■ **EXERCISE OBJECTIVE**
The answer must be the full listing, word for word, with no pictures in it.

■ **PROVIDED MATERIAL**
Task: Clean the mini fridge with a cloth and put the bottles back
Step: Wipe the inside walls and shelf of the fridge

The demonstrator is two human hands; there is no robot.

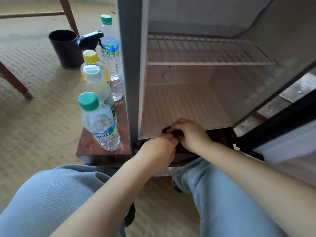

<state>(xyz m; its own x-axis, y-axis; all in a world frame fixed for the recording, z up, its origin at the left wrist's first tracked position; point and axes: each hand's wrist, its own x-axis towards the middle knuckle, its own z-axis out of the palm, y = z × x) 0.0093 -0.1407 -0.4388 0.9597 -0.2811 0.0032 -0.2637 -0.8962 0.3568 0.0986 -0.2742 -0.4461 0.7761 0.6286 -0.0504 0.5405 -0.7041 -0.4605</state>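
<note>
We kneel at the open mini fridge (131, 82) with both hands at the front lip of its floor. The cloth (168, 130) is a small dark wad there, mostly hidden. The right grip (189, 134) is curled over it from above and the left grip (160, 147) pinches its near edge, so both hold the cloth and neither is wide. Only a sliver of fabric shows between the knuckles, touching the fridge floor at its front edge.

We judge the step in hand to be gathering or refolding the cloth for a wipe. To do it well, we should flatten the wad into a pad so more fabric meets the ribbed floor. One hand can then press it down and draw it from the back of the fridge toward the front lip, following the ribs, not crossing them. The wire shelf (205, 52) higher in the fridge and the side walls look unwiped, though we cannot tell for sure.

Four bottles stand on the wooden surface (92, 149) just left of the fridge. They are the near green-capped bottle (100, 124), the white-capped bottle (100, 88), the yellow-capped bottle (92, 62) and the tall green-capped bottle (110, 43). Our left elbow should stay clear of the nearest one.
</note>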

■ **ANSWER**
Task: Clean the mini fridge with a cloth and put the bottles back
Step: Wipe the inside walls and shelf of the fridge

The demonstrator is two human hands; there is no robot.


<state>(xyz m; its own x-axis, y-axis; all in a world frame fixed for the recording, z up, its origin at the left wrist's first tracked position; point and axes: each hand's wrist, its own x-axis towards the middle knuckle, its own z-axis out of the palm, y = z × x) 0.0093 -0.1407 -0.4388 0.9597 -0.2811 0.0032 -0.2637 -0.8962 0.3568 0.0986 -0.2742 -0.4461 0.7761 0.6286 -0.0504 0.5405 -0.7041 -0.4605</state>
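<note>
We kneel at the open mini fridge (131, 82) with both hands at the front lip of its floor. The cloth (168, 130) is a small dark wad there, mostly hidden. The right grip (189, 134) is curled over it from above and the left grip (160, 147) pinches its near edge, so both hold the cloth and neither is wide. Only a sliver of fabric shows between the knuckles, touching the fridge floor at its front edge.

We judge the step in hand to be gathering or refolding the cloth for a wipe. To do it well, we should flatten the wad into a pad so more fabric meets the ribbed floor. One hand can then press it down and draw it from the back of the fridge toward the front lip, following the ribs, not crossing them. The wire shelf (205, 52) higher in the fridge and the side walls look unwiped, though we cannot tell for sure.

Four bottles stand on the wooden surface (92, 149) just left of the fridge. They are the near green-capped bottle (100, 124), the white-capped bottle (100, 88), the yellow-capped bottle (92, 62) and the tall green-capped bottle (110, 43). Our left elbow should stay clear of the nearest one.
</note>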

Besides the given answer, there is nothing more to add.